* EXERCISE
Each line below should be repeated exactly as written, with no pictures carried over.

..........

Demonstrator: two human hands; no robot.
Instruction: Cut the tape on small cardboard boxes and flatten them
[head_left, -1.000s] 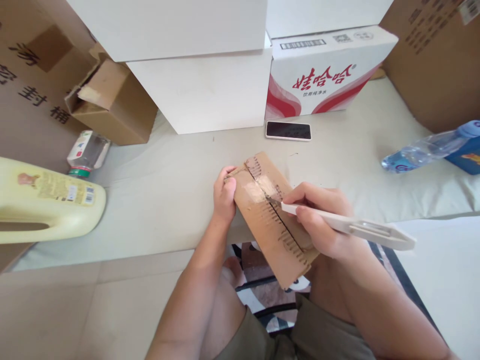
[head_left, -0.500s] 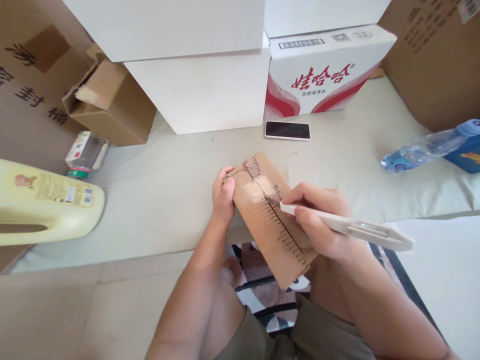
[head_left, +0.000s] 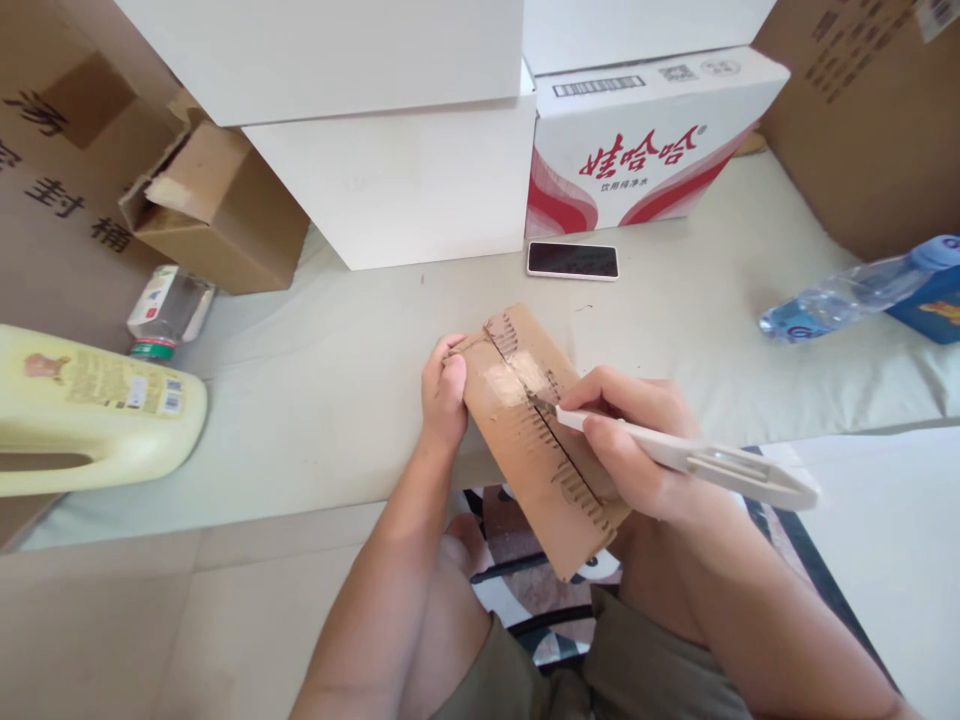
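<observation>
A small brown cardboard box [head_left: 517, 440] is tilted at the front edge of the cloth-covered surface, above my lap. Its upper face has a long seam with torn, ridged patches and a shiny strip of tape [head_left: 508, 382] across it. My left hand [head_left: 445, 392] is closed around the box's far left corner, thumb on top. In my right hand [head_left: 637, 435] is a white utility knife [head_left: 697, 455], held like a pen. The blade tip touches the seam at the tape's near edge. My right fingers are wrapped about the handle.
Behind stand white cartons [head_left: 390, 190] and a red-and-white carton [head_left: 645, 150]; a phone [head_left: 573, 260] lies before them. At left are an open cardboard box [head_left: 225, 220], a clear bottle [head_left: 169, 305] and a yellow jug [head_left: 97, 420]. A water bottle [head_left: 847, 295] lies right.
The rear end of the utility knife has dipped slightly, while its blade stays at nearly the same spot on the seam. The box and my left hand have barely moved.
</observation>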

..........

* TASK ANSWER
Demonstrator: two human hands; no robot.
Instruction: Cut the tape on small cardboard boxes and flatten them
[head_left, -1.000s] 
[head_left, -0.500s] 
[head_left, +0.000s] 
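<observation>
A small brown cardboard box [head_left: 517, 440] is tilted at the front edge of the cloth-covered surface, above my lap. Its upper face has a long seam with torn, ridged patches and a shiny strip of tape [head_left: 508, 382] across it. My left hand [head_left: 445, 392] is closed around the box's far left corner, thumb on top. In my right hand [head_left: 637, 435] is a white utility knife [head_left: 697, 455], held like a pen. The blade tip touches the seam at the tape's near edge. My right fingers are wrapped about the handle.
Behind stand white cartons [head_left: 390, 190] and a red-and-white carton [head_left: 645, 150]; a phone [head_left: 573, 260] lies before them. At left are an open cardboard box [head_left: 225, 220], a clear bottle [head_left: 169, 305] and a yellow jug [head_left: 97, 420]. A water bottle [head_left: 847, 295] lies right.
The rear end of the utility knife has dipped slightly, while its blade stays at nearly the same spot on the seam. The box and my left hand have barely moved.
</observation>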

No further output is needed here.